Music provides structure and ritual
Familiar music connects us with the rituals we grew up with. In many religious traditions, particular songs sung at certain times provide a sense of security and comfort. Lyrics or melodies that we’ve heard over and over remind us of something that we know. The familiarity and structure provided by a song can be comforting during a time of grief.
- Music conveys a message
The lyrics, melody, and harmonies of a song communicate a message to the attendees at a funeral. This might be a message of hope, faith, sadness, humor, or grief. Yet, even though every person at the service is hearing the same song, each person will interpret the message a little differently. In this way, music allows for both a communal experience and an individual experience to coexist at the same time.
- Music brings back memories
Music has a unique way of accessing memories. Not only do we remember the lyrics to songs we learned long ago, we often remember associated events and feelings. Hearing a song that the deceased loved may bring people back to a specific moment in time. Bringing up and sharing memories is an important part of the funeral service.
Selecting the Music
Depending on how formal the service is, most people find it appropriate to incorporate a wide variety of music into a funeral or memorial service. Songs from a particular religious tradition, popular music, and special instrumental music can all have their place.

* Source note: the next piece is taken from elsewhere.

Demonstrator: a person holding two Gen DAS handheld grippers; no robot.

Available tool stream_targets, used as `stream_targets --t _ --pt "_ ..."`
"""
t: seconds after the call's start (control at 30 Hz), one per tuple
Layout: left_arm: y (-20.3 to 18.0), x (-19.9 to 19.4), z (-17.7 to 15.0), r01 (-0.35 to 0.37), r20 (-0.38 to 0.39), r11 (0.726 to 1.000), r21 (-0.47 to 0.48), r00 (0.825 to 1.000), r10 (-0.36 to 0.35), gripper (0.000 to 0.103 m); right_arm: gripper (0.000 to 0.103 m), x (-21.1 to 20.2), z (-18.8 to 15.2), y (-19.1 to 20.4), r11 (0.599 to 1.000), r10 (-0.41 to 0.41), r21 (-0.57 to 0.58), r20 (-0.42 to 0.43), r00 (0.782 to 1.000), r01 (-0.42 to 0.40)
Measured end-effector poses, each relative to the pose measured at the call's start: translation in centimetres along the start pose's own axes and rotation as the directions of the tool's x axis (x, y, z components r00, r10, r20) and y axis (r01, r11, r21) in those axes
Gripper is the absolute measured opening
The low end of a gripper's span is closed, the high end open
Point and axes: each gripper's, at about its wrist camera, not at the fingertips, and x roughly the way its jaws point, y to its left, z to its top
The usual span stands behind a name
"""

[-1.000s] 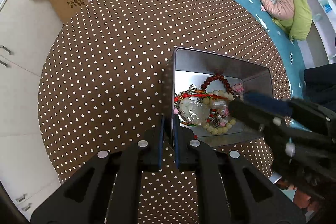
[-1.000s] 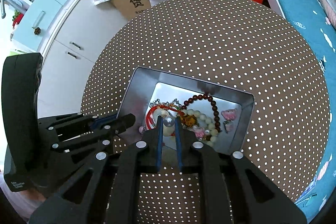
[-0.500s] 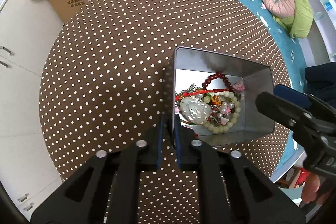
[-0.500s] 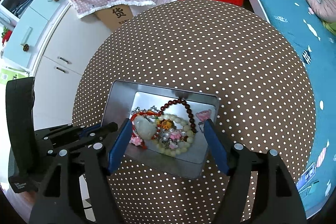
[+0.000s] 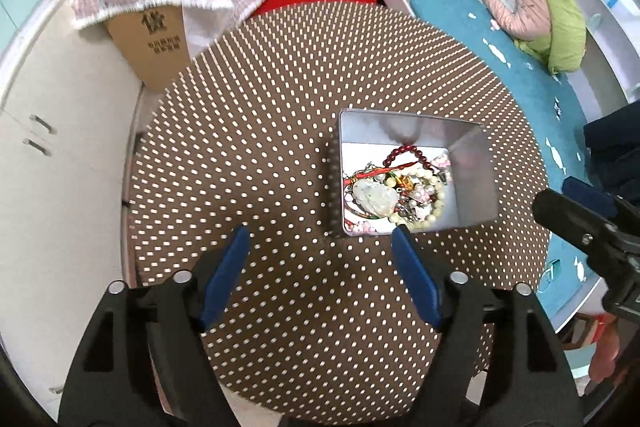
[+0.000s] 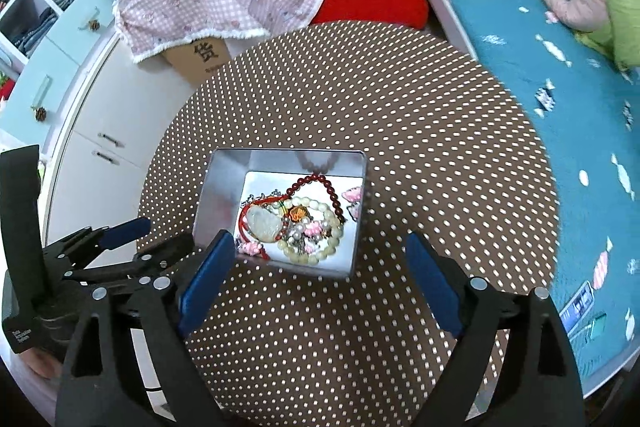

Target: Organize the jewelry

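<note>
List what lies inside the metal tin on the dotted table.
The metal tin holds a tangled heap: a dark red bead bracelet, a cream bead bracelet, a pale carved pendant on red cord and pink charms. Anything under the heap is hidden.

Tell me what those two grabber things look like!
Both are black plastic. The left gripper and right gripper each have two long fingers with blue pads and round silver screws. The left one's handle carries a small white label, too small to read.
</note>
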Motion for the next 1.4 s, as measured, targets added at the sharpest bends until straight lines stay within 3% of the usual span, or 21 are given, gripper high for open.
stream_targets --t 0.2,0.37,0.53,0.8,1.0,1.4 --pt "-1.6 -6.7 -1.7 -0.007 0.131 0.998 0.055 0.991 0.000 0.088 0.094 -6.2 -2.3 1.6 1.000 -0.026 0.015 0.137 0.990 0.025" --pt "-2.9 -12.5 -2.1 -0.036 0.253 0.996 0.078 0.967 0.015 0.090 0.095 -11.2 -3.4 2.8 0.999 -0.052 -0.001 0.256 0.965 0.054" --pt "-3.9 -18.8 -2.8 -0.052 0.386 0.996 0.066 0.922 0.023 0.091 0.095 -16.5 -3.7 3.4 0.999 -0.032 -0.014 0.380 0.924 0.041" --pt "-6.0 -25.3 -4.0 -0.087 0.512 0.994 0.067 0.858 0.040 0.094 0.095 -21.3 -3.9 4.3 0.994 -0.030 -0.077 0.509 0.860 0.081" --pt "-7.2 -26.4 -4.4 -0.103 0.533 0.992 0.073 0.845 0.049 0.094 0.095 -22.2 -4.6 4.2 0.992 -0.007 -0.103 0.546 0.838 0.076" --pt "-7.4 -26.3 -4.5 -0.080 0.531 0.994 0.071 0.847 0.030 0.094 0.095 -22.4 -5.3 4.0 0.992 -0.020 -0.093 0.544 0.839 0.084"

One way to incorporate music into a service is to select music loved by the person who died. Selecting music that was meaningful to the deceased is a way to honor and recognize the individual. These songs will likely bring back memories for attendees and will make space to reflect on the life that the deceased lived. No matter what type of music he or she loved, there are ways to tastefully integrate those choices into the service.

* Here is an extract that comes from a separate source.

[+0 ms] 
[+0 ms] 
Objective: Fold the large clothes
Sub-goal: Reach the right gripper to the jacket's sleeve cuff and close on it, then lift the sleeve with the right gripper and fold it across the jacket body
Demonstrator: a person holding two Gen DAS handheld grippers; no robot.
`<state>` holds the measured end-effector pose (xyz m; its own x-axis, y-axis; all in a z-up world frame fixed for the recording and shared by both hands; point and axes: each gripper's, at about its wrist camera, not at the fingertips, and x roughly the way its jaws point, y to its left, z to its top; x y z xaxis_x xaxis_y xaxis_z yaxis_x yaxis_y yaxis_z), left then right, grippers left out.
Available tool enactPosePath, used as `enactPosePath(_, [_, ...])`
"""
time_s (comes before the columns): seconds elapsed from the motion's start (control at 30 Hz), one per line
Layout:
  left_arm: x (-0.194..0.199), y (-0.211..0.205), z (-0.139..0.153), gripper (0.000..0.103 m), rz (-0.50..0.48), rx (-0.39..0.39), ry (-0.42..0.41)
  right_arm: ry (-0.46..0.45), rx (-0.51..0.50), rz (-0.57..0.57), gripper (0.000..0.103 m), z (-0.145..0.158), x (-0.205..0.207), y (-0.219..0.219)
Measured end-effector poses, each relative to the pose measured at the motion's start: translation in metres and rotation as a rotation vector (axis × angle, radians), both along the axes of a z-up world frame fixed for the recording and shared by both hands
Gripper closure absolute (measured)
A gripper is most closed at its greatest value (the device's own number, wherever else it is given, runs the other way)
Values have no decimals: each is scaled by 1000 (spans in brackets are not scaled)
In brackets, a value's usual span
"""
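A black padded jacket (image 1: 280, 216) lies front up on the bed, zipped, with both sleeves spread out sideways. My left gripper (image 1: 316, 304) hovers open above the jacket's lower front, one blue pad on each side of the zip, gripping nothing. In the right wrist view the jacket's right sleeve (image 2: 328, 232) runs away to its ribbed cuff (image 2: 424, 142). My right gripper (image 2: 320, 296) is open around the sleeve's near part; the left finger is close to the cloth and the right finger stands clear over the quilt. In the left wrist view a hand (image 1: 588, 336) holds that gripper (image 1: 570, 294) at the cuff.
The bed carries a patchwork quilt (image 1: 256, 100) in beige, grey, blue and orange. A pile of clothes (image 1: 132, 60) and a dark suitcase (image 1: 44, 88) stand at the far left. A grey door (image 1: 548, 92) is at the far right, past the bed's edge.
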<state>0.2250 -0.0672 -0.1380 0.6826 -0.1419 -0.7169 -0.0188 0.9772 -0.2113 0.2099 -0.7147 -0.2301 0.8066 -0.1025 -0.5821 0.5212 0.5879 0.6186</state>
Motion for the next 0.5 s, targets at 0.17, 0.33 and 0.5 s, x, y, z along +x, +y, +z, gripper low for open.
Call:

Using traditional music from a particular faith or cultural tradition can be comforting and supportive to many people. Your clergy will likely have suggestions about which religious songs to incorporate into the service. Some religious traditions will have formal guidelines about what music is appropriate and what is not. It is important to discuss your wishes prior to the service. It is also meaningful for people to integrate music from their ethnic or cultural background.

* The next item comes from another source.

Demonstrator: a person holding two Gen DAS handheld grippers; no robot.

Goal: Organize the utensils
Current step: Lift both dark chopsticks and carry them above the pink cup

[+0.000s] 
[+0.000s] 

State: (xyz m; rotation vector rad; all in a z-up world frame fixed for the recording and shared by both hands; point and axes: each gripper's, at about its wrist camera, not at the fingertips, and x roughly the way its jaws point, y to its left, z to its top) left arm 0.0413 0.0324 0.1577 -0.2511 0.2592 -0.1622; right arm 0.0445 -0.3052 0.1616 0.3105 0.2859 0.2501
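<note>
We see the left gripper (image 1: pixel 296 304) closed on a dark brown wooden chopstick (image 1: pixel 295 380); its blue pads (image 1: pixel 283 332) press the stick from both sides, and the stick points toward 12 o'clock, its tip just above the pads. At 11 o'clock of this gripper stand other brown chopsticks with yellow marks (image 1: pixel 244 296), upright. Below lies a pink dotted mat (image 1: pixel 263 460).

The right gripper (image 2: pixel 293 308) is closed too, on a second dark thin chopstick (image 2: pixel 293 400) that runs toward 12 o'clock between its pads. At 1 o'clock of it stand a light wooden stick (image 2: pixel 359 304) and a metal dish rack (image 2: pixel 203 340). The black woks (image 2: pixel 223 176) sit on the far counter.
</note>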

Things to Consider When Choosing a Funeral Song
Music is very powerful and can evoke strong emotions. While expressing emotions at a funeral is healthy, it is important to be aware of how evocative music can be. Music choices should be made with care, with consideration for how it may make mourners feel. This may impact what songs are selected, or the order in which they are used in the service. Songs of grief and sorrow may be best early in the service, songs of remembrance in the middle, and songs with a message of hope at the end of the service.
Even if you think you know a song well, make sure you listen to and/or read the lyrics before deciding to use it during a service. A song that had a certain meaning to you before may feel very different when heard during a funeral.
It has become more commonplace to use humorous or lighthearted songs during a memorial service. Many people enjoy this shift from a ritual focused purely on mourning to one that celebrates the life that someone lived. Uplifting or celebratory songs can change the mood of a memorial service. Often the decision to incorporate non-traditional songs into a service is informed by the personality of the person who died and the circumstances surrounding the death. It is important to recognize the range of needs and feelings that attendees will bring to a service, and to be inclusive without being distasteful.
Specific Religious Traditions and Songs
Different religions have their own traditions for incorporating music into the funeral service. Your clergy will be able to direct you. Some general guidelines are outlined below:
- Catholic: A catholic service often includes at least three songs. This is different from a Funeral Mass, which typically has pre-selected music. In a less formal catholic funeral or memorial service, families may be asked to select songs from a list provided.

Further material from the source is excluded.